Lent is a season of contemplating dust.

I never knew the whole “dust to dust” thing was a specific quote from the Hebrew scriptures.  I knew of many references to dust, in the creation stories and otherwise, but tonight, as I was copying and pasting the classic “to every season…” passage from Ecclesiastes 3 I read to the end of the chapter.

If you need a refresher on the words of Ecclesiastes 3, here’s a tambourine heavy video of The Byrds singing the Pete Seeger penned hit “Turn! Turn! Turn!” on live television in 1965.  (Of no relevance to this post is how on earth men managed to have bangs and hair that behaved the way these musicians’ hairs, corporately, are behaving. How??)  All is vanity, writes Mr. Ecclesiastes, including hairstyles for men that surely require sitting in one of those colander shaped salon hair dryers.
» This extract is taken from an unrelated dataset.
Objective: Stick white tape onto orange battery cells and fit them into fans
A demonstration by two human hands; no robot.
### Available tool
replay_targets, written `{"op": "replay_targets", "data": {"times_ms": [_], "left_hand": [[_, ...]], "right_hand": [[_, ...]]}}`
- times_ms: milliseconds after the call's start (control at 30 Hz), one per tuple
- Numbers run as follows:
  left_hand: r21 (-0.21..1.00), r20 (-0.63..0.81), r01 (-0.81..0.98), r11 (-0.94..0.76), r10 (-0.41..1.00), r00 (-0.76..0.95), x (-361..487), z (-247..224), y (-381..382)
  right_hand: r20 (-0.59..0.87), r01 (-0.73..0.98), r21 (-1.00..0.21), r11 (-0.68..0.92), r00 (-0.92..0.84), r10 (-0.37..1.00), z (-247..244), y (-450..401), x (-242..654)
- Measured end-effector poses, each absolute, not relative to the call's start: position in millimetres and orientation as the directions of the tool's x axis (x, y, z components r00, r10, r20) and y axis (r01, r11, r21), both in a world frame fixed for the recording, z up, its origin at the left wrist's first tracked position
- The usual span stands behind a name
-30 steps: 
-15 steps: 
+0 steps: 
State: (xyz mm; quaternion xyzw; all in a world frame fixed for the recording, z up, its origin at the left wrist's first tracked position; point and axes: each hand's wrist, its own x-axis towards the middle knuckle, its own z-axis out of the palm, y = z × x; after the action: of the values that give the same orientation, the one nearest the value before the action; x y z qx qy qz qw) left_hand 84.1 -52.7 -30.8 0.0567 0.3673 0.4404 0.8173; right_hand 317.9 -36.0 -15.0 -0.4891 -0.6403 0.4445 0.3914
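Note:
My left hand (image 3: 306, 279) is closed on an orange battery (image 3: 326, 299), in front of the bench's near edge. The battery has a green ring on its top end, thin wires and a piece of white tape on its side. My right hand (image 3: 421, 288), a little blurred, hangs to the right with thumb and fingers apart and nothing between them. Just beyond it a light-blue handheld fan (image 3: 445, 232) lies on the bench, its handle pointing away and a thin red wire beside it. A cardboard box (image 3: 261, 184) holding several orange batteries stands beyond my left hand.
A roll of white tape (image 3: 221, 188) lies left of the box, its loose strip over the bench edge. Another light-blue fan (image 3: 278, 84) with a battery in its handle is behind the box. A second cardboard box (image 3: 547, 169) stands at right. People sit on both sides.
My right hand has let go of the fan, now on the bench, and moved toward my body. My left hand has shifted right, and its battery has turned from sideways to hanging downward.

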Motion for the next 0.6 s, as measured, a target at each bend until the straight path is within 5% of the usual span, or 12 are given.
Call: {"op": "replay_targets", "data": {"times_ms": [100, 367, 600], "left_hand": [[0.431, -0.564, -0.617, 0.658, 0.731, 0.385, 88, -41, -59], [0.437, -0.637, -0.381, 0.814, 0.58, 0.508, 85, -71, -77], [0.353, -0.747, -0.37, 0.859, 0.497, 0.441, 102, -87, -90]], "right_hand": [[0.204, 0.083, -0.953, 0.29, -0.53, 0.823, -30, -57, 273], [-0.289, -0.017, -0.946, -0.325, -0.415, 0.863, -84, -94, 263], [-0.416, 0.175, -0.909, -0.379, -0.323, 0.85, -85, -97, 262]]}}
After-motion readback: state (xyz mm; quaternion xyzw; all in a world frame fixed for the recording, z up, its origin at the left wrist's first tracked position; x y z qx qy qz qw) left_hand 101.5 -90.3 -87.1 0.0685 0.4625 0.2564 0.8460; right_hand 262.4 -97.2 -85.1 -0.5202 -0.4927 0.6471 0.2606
Anyway, after all the parallelism – mourn/dance, gain/lose, tear/sew – is a funny section about animals:

For what happens to the sons of men also happens to animals; one thing befalls them: as one dies, so dies the other. Surely, they all have one breath; man has no advantage over animals, for all is vanity.  All go to one place: all are from the dust, and all return to dust. 

And there it is: dust, to dust.  Life to death, in this season.  And also death to life.  Everything Has Its Time is how the Biblical caption writer chooses to summarize “a time to…and a time to…”  Adam was made from dust, and we are, all of us, returning to dust.  Everything has its time.


Post #4 of 40 Daze: A Lenten Writing Practice.